A equipe de defesa tem apenas esta semana para acrescentar informações capazes de mudar a percepção dos investigadores. A homologação final do eventual acordo caberá ao ministro do STF André Mendonça, relator do caso na Corte.
O que o novo material trouxe
Segundo fontes da PF, o documento complementar menciona repasses ao senador Ciro Nogueira (PP-PI) e ao filme Dark Horse, produção sobre o ex-presidente Jair Bolsonaro. Para os investigadores, as informações já eram conhecidas e foram incluídas em tom de justificativa — não como revelações capazes de contribuir para as apurações.
Nos bastidores, a avaliação que prevalece é de que Vorcaro continua agindo para preservar figuras públicas próximas, sem apresentar fatos concretos que colaborem significativamente com o caso.
Prazo e dinâmica das reuniões
Nas últimas duas semanas, a equipe de defesa realizou encontros diários com o banqueiro — alguns com duração superior a seis horas. A partir de segunda-feira (15), contudo, o limite de tempo voltará a ser de 30 minutos por dia.

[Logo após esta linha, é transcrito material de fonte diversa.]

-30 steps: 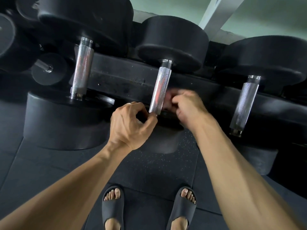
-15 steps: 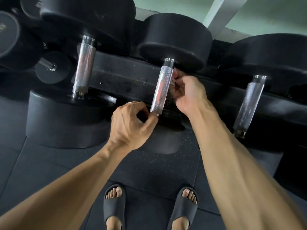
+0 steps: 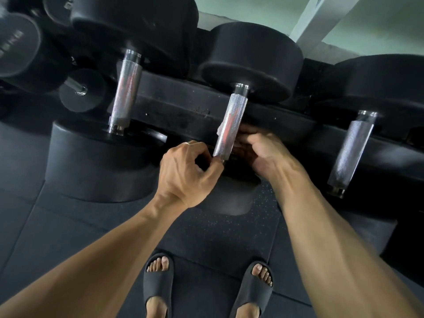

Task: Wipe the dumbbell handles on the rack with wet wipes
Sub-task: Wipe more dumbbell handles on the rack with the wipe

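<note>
On the black dumbbell rack (image 3: 174, 104) the middle knurled handle (image 3: 230, 126) lies at twelve o'clock from the left hand (image 3: 185, 171), whose curled fingers pinch its lower end, while the right hand (image 3: 263, 154) grips a barely visible wet wipe (image 3: 220, 128) that may slip off.

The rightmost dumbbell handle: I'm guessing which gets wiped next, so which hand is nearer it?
Right. The right hand is at the middle handle's right side, nearer the rightmost handle; the left hand is left of the middle handle's near end.
</note>
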Motion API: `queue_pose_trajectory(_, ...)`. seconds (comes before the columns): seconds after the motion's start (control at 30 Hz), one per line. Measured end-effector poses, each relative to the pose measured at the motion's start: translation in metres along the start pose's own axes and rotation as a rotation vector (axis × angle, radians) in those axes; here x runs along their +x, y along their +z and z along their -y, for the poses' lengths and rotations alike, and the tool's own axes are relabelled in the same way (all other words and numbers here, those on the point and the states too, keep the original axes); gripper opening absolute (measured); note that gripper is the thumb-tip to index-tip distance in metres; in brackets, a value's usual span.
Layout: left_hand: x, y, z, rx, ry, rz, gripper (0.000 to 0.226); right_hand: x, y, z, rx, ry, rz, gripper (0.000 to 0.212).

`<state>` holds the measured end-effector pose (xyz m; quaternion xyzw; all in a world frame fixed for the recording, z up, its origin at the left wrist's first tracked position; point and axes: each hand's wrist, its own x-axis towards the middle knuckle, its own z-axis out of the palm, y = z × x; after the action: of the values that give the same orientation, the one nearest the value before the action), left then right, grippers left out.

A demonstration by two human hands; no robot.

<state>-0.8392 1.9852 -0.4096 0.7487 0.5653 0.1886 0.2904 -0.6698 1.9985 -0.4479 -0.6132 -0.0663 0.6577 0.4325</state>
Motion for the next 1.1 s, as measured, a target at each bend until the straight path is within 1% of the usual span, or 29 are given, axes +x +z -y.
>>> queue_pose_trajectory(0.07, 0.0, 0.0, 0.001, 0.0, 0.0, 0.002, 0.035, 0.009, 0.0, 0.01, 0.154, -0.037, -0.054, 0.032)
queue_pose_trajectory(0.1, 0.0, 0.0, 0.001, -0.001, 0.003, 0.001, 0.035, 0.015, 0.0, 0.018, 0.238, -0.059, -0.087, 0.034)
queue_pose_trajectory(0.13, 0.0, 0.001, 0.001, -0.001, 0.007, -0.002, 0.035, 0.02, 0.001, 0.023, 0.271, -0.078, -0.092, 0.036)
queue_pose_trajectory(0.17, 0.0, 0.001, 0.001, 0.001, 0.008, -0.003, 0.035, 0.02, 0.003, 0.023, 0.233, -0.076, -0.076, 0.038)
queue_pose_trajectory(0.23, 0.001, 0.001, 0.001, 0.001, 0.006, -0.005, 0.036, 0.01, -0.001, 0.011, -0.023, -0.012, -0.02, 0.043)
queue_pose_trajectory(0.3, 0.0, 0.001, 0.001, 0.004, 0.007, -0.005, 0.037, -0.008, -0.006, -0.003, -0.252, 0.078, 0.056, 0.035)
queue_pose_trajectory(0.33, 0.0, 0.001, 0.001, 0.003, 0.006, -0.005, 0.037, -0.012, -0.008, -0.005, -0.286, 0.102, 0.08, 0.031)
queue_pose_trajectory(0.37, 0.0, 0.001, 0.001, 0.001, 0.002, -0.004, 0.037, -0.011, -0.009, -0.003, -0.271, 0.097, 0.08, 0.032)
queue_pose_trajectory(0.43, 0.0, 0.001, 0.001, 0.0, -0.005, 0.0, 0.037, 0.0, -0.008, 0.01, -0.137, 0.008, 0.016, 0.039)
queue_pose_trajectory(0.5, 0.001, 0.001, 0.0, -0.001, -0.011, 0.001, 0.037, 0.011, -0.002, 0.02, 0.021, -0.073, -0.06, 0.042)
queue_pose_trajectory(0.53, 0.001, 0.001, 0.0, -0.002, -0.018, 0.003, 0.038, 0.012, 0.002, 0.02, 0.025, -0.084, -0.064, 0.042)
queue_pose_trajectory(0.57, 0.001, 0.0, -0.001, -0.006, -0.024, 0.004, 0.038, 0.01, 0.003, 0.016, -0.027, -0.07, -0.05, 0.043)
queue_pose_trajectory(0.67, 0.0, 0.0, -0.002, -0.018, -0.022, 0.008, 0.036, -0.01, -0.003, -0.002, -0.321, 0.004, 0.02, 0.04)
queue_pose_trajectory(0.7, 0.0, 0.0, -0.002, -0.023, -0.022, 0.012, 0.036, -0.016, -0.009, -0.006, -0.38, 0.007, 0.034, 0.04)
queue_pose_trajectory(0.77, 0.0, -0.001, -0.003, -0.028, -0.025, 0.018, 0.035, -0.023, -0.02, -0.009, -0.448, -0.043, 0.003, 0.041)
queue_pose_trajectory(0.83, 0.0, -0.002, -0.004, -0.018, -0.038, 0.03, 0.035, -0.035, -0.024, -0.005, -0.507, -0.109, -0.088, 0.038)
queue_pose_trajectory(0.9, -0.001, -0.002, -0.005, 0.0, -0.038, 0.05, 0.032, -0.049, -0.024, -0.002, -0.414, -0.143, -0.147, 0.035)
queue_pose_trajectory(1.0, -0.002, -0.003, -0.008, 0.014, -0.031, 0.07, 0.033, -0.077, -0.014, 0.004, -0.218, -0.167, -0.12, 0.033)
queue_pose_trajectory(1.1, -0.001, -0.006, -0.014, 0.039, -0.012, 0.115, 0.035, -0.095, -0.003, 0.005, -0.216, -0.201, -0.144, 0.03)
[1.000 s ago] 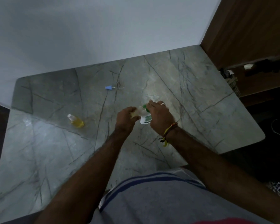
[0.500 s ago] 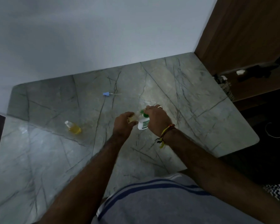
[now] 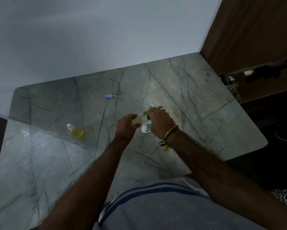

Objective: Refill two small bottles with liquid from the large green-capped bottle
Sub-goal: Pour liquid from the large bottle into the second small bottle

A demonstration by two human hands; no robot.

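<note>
Fingers [image 3: 153, 112] of the right hand [image 3: 159, 122] curl over the large green-capped bottle [image 3: 146, 126], at frame centre.

Fingers of the left hand [image 3: 126, 125] pinch a small bottle [image 3: 134, 121] touching the big one's top; over the last second both hands have barely shifted, so the pour into this bottle seems to be going on. The other small bottle [image 3: 75, 130], yellow inside, lies well apart at left on the bench [image 3: 205, 113], likely already filled. A blue-tipped piece [image 3: 110, 96] lies beyond. The green cap, the two mouths and any stream are hidden by hands and dim light.
</note>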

A nova proposta surgiu dias depois de a perícia inicial dos mais de oito celulares apreendidos revelar que o esquema vai além das fraudes financeiras, com indícios de corrupção, organização criminosa e uso de milícia privada para atacar adversários e acessar dados sigilosos. A revelação da milícia privada nos telefones de Vorcaro foi um dos fatores que pressionaram a defesa a reapresentar o acordo.

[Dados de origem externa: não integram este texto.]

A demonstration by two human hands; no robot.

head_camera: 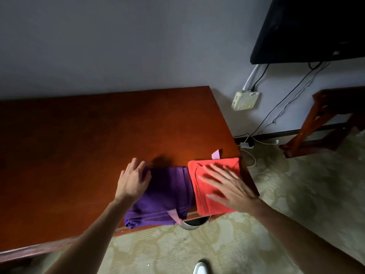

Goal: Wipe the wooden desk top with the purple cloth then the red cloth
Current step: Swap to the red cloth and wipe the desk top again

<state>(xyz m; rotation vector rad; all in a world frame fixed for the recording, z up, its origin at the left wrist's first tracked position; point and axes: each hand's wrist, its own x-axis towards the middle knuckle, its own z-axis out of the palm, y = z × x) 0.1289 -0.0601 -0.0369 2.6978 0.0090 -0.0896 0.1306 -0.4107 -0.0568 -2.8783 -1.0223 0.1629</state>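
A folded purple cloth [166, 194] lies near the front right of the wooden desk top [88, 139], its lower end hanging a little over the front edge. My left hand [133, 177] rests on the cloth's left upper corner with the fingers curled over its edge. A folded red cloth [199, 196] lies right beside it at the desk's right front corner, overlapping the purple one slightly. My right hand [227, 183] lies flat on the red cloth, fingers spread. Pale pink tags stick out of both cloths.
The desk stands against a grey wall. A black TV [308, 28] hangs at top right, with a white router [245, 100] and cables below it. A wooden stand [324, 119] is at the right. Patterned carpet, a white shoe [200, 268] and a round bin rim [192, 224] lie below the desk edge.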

As negociações ocorrem de forma conjunta entre a PF e a Procuradoria-Geral da República (PGR). Segundo fontes, a lógica do acordo é técnica — sem alvos pré-definidos ou exclusões —, tendo como eixo a devolução de recursos e a comprovação de atos de ofício das autoridades citadas.
No mês passado, a PF rejeitou formalmente a primeira versão da delação, avaliando que o material omitia nomes-chave. A rejeição foi motivada pela conclusão de que Vorcaro priorizava proteger aliados em vez de colaborar efetivamente com as investigações.

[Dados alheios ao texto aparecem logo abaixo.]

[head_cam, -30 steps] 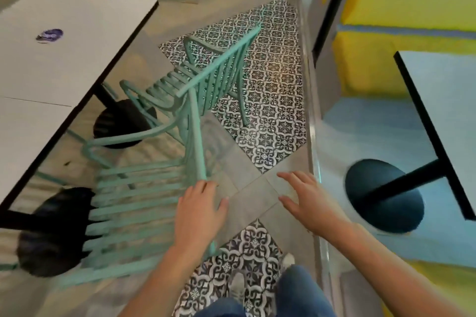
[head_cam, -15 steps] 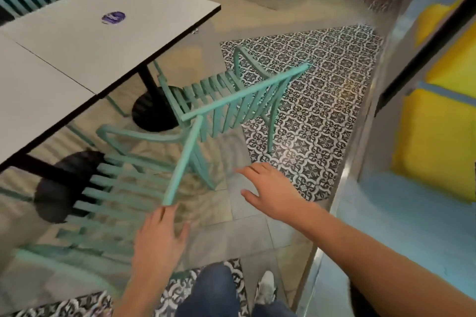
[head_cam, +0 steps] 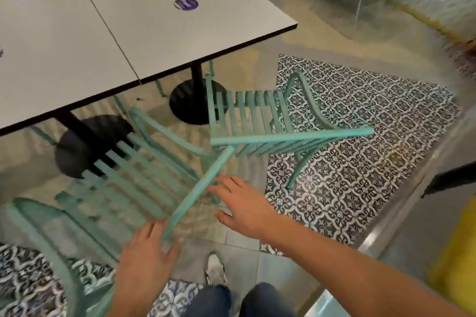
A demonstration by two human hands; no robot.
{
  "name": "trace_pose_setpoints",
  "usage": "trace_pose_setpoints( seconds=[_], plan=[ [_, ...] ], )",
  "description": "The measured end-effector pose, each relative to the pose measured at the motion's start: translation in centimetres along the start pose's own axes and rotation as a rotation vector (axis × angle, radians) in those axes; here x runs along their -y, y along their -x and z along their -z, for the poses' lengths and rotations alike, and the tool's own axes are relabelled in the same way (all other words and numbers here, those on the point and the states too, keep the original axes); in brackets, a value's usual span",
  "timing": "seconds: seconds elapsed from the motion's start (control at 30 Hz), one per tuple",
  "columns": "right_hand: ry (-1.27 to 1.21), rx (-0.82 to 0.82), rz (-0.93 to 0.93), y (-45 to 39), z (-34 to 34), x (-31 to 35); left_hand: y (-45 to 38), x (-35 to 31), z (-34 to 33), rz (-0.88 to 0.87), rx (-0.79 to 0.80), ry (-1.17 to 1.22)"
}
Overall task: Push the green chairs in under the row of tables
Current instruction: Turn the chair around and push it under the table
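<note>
Head view
Near chair (head_cam: 198, 192): teal-green, slatted seat and back, curved armrests; seat partly under the near edge of the left table (head_cam: 51, 54), top rail angled toward the hands.
Far chair (head_cam: 260, 121): same teal slats; stands off the right table (head_cam: 180, 23) near its right corner, seat just reaching the black pedestal base (head_cam: 190, 103).
Left hand (head_cam: 145, 255): fingers straight and spread, fingertips at the lower end of the near chair's rail.
Right hand (head_cam: 244, 204): fingers straight and spread, fingertips just beside the rail; contact unclear.
Tabletops: grey, dark-edged, butted together; purple sticker (head_cam: 186, 3) on the right one.
Floor: beige tiles, black-and-white patterned patch (head_cam: 360, 157).
Room: yellow seat (head_cam: 456, 260) at right.
</note>
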State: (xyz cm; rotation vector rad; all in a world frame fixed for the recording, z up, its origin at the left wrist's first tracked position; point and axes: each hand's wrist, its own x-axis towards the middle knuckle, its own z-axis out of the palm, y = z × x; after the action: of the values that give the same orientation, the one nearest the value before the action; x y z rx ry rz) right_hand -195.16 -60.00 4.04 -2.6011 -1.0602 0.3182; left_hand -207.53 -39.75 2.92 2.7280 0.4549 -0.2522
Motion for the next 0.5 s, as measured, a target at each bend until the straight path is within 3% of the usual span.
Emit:
trace_pose_setpoints(
  seconds=[0.3, 0.5],
  plan=[
    [0.09, 0.171, 0.281, -5.2, -0.3, -2.6, 0.2, 1.8, -1.1, 0.091, -0.102, -0.017],
    [0.187, 0.241, 0.448, -7.7, -1.4, -5.5, 3.2, 2.7, -2.9, 0.41, -0.029, -0.006]
  ],
)
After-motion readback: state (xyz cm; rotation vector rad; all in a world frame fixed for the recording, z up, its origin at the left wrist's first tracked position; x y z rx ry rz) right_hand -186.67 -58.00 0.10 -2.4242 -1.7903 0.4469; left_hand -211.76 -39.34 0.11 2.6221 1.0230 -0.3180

Após a rejeição, o banqueiro aceitou elevar de R$ 40 bilhões para R$ 60 bilhões o valor a ser devolvido caso o acordo avance. A oferta de R$ 60 bilhões veio depois de a PGR condicionar qualquer avanço a uma reformulação completa do roteiro da delação.
O ministro André Mendonça se reuniu com a defesa na semana passada e deve voltar a encontrar o advogado Sérgio Leonardo nos próximos dias. O relator do STF tem acompanhado de perto todo o material apresentado pela equipe de Vorcaro.